И я требовательно уставилась на спустившуюся вниз
щупальцу нориуса. Что я должна сказать девушке? Солгать? Ну уж
дудки! И я выложила всё как на духу, подбирая слова и отмахиваясь
ариусом от возмущённого нориуса. А когда закончила, за ширмой
возник Никлос, вставший напротив помертвевшей Амалии.
– Сэл, всё, о чём просил, помолчать один день! – со
злой укоризной заявил он, а я вздёрнула с вызовом бровь и задрала
подбородок. Амалия моя подруга, я ни за что не стану ей лгать. Ник
понял это по моим глазам, и устало выдохнул скопившееся напряжение,
а после принёс ей соболезнования.
Девушка, осознав правдивость слов, реальность
случившегося, задрожала как осиновый листочек. Вокруг неё взмыли
разноцветные светящиеся шарики и полопались чёрными кляксами. Она
заплакала. Я осторожно притянула её к себе, чтобы Амалия могла
спрятать злые слёзы, а Никлос скрипнул зубами, сжимая кулаки.

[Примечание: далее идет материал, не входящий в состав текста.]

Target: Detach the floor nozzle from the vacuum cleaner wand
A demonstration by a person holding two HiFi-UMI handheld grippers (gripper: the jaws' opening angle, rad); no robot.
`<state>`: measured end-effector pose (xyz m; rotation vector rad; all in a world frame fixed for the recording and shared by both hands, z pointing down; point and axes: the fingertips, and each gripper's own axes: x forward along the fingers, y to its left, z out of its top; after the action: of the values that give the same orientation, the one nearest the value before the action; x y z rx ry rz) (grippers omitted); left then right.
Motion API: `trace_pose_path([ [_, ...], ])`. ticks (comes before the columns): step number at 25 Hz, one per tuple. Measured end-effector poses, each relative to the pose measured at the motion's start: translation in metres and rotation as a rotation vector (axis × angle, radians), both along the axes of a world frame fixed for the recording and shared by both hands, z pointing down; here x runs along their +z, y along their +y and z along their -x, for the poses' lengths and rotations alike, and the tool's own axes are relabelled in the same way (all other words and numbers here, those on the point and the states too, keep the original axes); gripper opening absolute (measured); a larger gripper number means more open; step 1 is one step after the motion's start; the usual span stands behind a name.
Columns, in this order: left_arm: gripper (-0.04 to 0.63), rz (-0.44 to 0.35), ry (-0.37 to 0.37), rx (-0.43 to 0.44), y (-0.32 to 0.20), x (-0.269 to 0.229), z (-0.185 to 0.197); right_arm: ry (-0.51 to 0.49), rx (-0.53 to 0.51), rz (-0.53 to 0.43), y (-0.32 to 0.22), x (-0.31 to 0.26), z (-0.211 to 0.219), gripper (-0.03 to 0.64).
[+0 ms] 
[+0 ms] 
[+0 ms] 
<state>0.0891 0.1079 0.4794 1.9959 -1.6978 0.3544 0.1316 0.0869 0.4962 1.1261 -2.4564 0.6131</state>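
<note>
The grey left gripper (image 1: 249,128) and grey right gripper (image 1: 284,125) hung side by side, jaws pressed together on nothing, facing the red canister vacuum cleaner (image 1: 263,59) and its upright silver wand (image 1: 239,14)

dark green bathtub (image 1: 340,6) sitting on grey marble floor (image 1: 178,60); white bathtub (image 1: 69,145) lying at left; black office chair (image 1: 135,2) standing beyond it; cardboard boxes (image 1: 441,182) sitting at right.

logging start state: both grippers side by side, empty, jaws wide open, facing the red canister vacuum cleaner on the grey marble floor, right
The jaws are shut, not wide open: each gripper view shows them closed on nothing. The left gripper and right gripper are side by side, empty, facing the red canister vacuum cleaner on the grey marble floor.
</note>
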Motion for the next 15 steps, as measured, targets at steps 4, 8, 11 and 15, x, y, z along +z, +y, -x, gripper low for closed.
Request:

Томара он считал своим другом. Я видела, что ему тяжело принять его
смерть.
Но не потерю Артана…
Маля запричитала:
– Папка... сволочь такая, я же любила тебя, какого
морвиуса саблезубого ты вздумал помереть в расцвете лет, да ещё так
гадко?! – глотая окончания слов и шмыгая носом, говорила она, а
потом отстранилась, внимательно посмотрела в глаза, прозрела и
воскликнула вполголоса. – И Арта тоже нет... О, святая Клэрия, как
ты справляешься с этим? Папа долго изучал слияние, он говорил, что
эта сила мощнее связи ариуса и нориуса... да что же это за
проклятье такое...
Я высвободилась из вмиг отяжелевших объятий. Ник
тянется ко мне, чтобы поддержать, но и тут я уворачиваюсь, качая
головой. Соберись, не дай волю слезам, тебе ещё в зал выходить,
людей радовать своим видом!
– Амалия, как закончится Равноденствие, поедешь со
мной в Сатуральскую долину? Всё равно нам здесь делать нечего, а
нам обеим нужна поддержка друга.
Король будто споткнулся. От моих слов насупился, и
это убедило Амалию тотчас согласиться. Она догадалась, кто держал
её в неведении. И затаила обиду. Рыжие кудряшки взметнулись вверх,
неунывающая особа заулыбалась, пряча поглубже боль, и устроила нам
золотистое возвращение в зал. Грянула новая музыка и мы, как
невольные танцоры, ворвались в центр зала, кружа первый танец. В
глазах ведьмочки – печаль и грусть, мои – переполнены тоской, а
королевские – темны и красны, в них отражается нориус.